INSTRUCTIONS TO FOLLOW:
Every line from the one containing "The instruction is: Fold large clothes" down to the last line of the listing below should be restated exactly, and nothing else.

[[ RECORDS SUPPLIED, beginning ]]

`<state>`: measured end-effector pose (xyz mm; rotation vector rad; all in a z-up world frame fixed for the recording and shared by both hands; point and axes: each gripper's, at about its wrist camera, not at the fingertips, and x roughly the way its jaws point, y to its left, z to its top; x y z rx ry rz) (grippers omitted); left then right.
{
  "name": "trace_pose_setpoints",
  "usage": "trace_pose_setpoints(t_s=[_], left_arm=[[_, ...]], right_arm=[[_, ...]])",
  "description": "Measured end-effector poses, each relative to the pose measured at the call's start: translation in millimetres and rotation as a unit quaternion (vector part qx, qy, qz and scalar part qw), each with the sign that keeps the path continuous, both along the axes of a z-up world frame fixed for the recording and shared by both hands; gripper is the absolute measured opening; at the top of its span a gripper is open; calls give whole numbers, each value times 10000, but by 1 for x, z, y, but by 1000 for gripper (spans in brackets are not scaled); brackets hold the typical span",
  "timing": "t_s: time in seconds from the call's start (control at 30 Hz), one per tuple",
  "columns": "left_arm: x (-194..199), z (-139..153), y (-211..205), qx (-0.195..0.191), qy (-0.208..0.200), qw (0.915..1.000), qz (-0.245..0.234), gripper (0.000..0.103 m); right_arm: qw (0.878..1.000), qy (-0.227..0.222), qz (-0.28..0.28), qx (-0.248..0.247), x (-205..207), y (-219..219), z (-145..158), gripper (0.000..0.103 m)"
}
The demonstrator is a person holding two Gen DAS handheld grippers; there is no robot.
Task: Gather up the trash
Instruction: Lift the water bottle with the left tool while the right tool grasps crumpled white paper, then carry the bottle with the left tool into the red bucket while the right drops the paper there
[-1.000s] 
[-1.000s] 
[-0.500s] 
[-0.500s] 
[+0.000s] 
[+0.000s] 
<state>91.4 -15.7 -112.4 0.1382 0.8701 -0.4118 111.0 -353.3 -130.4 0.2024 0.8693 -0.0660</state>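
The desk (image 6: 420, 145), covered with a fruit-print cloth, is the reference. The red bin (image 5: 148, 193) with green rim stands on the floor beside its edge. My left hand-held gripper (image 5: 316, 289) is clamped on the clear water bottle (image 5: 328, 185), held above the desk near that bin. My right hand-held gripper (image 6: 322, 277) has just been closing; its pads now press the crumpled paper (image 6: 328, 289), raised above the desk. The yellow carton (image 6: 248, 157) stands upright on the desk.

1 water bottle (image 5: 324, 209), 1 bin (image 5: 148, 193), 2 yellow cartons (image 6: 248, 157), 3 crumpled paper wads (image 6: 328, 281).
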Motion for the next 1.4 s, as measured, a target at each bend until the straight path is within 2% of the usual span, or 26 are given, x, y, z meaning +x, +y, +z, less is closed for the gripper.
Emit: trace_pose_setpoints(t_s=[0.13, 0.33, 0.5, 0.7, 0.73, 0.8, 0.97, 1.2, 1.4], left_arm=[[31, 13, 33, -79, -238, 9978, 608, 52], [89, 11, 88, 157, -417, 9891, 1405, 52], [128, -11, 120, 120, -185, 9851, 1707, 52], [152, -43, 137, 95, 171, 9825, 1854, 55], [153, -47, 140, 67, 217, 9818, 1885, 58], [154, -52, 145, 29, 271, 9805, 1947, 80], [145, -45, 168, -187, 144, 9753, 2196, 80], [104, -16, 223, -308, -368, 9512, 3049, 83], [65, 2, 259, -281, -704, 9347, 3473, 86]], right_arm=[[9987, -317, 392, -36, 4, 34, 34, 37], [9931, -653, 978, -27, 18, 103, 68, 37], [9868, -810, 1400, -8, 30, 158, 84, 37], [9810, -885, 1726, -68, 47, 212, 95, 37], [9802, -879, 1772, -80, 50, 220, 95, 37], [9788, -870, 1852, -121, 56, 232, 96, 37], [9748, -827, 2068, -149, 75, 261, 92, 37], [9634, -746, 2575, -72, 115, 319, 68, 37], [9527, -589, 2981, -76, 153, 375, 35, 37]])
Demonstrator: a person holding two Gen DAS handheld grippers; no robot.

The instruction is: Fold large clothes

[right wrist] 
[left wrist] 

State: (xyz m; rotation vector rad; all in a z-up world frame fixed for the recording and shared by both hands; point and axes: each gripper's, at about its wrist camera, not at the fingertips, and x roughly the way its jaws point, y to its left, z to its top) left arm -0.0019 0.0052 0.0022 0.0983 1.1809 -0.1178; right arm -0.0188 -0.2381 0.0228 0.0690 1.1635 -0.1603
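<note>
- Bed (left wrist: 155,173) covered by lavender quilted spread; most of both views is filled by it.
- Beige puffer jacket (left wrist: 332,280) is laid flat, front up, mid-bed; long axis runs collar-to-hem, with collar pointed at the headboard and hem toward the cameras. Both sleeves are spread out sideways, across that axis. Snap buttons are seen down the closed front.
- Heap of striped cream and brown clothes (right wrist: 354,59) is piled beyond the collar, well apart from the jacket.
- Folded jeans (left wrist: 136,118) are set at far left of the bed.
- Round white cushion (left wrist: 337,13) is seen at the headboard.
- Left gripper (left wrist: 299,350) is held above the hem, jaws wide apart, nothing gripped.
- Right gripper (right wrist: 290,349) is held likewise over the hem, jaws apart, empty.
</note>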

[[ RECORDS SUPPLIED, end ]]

WRITTEN ANSWER:
The instruction is: Fold large clothes

[right wrist] 
[left wrist] 

State: (xyz m; rotation vector rad; all in a z-up world frame fixed for the recording and shared by both hands; point and axes: each gripper's, at about its wrist camera, not at the fingertips, and x roughly the way its jaws point, y to its left, z to its top) left arm -0.0019 0.0052 0.0022 0.0983 1.1809 -0.1178; right arm -0.0188 -0.2381 0.0228 0.0690 1.1635 -0.1603
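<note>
- Bed (left wrist: 155,173) covered by lavender quilted spread; most of both views is filled by it.
- Beige puffer jacket (left wrist: 332,280) is laid flat, front up, mid-bed; long axis runs collar-to-hem, with collar pointed at the headboard and hem toward the cameras. Both sleeves are spread out sideways, across that axis. Snap buttons are seen down the closed front.
- Heap of striped cream and brown clothes (right wrist: 354,59) is piled beyond the collar, well apart from the jacket.
- Folded jeans (left wrist: 136,118) are set at far left of the bed.
- Round white cushion (left wrist: 337,13) is seen at the headboard.
- Left gripper (left wrist: 299,350) is held above the hem, jaws wide apart, nothing gripped.
- Right gripper (right wrist: 290,349) is held likewise over the hem, jaws apart, empty.
</note>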

This concludes the response.